(WORK INSTRUCTION)
Would you please return the lines of the entries below starting at the line that has "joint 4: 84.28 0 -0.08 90" and ending at the line that has "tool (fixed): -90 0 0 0", both included, exactly as they are?

[[ RECORD SET, beginning ]]

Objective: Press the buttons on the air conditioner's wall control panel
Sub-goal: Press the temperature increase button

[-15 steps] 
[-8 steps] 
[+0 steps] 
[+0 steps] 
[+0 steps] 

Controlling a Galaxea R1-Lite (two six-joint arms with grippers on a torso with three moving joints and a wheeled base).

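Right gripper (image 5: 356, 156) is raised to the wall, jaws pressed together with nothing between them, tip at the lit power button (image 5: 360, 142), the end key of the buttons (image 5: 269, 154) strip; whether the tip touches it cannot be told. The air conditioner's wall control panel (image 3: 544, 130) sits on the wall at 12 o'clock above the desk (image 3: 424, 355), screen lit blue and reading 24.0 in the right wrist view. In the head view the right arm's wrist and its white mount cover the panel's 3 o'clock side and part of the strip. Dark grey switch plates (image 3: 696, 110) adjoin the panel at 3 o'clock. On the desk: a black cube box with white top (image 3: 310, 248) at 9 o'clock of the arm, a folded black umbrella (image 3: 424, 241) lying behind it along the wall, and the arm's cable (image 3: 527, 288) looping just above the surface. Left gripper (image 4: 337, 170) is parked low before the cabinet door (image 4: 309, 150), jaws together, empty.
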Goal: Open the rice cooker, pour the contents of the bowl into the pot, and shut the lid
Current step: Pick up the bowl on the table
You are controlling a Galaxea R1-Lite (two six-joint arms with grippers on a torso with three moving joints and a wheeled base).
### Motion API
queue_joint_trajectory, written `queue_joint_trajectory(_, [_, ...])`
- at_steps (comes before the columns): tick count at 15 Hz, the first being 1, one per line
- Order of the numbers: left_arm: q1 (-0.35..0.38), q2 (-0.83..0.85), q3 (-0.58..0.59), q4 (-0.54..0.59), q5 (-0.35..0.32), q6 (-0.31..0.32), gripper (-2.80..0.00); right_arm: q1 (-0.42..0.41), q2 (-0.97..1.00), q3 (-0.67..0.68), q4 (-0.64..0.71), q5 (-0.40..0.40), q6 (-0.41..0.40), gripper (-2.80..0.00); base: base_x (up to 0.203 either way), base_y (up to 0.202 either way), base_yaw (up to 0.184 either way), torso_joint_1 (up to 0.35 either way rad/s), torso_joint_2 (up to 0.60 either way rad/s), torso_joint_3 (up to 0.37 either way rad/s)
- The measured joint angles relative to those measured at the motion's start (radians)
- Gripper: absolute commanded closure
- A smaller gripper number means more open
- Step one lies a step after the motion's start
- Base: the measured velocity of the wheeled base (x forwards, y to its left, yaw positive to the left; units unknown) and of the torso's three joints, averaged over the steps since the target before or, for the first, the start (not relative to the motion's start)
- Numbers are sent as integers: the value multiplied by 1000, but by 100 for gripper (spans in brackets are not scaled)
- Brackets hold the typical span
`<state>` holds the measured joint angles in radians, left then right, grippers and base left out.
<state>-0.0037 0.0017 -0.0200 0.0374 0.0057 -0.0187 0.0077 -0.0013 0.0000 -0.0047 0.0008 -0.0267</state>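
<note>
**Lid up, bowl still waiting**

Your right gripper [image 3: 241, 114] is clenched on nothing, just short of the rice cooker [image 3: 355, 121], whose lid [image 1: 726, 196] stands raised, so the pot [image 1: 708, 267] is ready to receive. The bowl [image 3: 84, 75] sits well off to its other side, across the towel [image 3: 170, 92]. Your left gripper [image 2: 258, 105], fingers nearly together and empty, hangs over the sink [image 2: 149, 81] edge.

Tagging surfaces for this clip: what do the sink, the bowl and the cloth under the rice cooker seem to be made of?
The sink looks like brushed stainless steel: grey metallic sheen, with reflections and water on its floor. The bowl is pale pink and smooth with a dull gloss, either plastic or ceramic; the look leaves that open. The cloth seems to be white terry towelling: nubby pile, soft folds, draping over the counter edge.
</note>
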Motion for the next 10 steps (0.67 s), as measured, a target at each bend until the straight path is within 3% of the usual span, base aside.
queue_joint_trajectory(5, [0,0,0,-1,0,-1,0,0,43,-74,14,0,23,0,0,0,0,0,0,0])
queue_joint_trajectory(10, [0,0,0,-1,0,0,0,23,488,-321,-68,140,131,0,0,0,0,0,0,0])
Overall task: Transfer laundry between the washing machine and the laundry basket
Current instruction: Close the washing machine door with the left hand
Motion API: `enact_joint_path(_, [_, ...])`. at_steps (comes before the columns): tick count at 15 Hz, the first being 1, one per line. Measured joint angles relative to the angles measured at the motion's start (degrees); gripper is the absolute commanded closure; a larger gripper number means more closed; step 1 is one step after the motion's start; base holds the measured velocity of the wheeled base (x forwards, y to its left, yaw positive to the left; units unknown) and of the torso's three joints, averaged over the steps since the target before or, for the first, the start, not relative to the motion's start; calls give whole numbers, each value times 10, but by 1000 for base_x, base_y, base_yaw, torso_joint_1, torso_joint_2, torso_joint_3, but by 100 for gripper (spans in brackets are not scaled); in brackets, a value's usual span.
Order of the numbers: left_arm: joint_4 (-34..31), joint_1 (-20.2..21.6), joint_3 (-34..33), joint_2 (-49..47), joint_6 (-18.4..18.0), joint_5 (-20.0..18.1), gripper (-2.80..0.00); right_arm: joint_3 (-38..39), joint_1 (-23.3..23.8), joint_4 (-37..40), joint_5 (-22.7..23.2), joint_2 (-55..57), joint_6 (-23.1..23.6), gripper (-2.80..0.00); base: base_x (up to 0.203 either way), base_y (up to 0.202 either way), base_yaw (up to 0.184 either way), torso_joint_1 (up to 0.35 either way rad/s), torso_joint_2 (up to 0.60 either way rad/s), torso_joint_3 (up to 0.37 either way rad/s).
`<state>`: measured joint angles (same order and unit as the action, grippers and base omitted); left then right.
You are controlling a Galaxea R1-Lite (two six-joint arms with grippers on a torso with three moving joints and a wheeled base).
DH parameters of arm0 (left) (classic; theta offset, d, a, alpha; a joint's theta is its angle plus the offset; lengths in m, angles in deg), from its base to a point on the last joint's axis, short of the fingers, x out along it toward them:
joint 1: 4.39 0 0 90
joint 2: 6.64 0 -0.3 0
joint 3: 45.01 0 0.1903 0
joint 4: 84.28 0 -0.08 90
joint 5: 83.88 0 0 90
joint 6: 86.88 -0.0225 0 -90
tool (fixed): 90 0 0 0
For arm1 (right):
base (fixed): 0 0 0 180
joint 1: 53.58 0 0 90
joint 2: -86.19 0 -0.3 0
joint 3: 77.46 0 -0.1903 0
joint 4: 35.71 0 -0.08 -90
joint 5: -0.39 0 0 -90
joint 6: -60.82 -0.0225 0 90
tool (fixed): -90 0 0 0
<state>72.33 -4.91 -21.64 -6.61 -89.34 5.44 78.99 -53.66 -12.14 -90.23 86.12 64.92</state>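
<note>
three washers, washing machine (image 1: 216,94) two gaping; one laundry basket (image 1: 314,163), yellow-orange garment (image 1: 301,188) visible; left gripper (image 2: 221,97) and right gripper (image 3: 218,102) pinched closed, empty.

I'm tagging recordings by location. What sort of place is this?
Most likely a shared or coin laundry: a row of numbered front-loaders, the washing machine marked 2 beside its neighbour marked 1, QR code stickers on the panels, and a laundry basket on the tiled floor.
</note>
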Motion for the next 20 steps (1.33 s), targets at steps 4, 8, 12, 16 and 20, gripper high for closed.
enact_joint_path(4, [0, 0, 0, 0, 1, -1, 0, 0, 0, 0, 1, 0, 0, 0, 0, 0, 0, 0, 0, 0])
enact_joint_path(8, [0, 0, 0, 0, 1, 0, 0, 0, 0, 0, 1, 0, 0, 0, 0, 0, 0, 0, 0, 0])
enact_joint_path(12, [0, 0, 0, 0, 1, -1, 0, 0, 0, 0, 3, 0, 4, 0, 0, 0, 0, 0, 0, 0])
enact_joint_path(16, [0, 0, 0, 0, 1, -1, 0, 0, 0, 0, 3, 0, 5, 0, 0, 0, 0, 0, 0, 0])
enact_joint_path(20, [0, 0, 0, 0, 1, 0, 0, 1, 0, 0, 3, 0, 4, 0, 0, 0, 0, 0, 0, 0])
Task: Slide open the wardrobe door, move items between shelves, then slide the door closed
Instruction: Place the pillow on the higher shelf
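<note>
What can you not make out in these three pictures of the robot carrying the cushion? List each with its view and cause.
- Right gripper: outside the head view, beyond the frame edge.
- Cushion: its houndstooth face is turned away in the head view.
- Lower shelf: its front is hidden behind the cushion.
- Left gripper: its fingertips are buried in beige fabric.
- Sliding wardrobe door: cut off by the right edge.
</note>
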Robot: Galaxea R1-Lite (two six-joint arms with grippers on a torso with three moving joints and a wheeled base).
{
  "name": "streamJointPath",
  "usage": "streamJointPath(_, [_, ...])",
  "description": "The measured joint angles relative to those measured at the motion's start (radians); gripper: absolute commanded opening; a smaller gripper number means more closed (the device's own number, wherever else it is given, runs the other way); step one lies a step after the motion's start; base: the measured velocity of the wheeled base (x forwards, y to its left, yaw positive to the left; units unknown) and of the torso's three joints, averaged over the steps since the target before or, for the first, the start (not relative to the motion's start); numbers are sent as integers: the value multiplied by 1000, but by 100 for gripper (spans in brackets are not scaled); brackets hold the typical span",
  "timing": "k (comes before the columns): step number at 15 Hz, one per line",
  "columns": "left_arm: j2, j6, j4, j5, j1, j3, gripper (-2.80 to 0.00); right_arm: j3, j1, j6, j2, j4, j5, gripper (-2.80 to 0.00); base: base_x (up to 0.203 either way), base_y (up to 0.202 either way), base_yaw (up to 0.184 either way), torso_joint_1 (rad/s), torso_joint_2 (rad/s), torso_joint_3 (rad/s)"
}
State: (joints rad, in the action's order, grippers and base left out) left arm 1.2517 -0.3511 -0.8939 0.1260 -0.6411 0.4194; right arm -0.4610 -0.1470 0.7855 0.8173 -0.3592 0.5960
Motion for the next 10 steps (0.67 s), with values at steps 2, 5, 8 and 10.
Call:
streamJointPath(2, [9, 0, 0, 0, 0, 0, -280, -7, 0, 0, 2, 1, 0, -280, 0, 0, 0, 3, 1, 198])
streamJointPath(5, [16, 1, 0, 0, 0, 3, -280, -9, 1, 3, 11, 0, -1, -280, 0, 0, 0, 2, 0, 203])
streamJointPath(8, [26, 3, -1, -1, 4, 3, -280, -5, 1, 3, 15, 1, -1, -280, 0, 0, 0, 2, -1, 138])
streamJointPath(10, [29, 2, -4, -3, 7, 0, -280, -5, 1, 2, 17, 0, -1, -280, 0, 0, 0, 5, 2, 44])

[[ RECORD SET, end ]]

(EXERCISE RESULT)
joint 4: 84.28 0 -0.08 90
joint 5: 83.88 0 0 90
joint 6: 86.88 -0.0225 0 -90
tool (fixed): 90 0 0 0
For arm1 (right):
base (fixed): 0 0 0 180
joint 1: 53.58 0 0 90
joint 2: -86.19 0 -0.3 0
joint 3: 77.46 0 -0.1903 0
joint 4: 35.71 0 -0.08 -90
joint 5: -0.39 0 0 -90
joint 6: -60.82 -0.0225 0 90
tool (fixed): -90 0 0 0

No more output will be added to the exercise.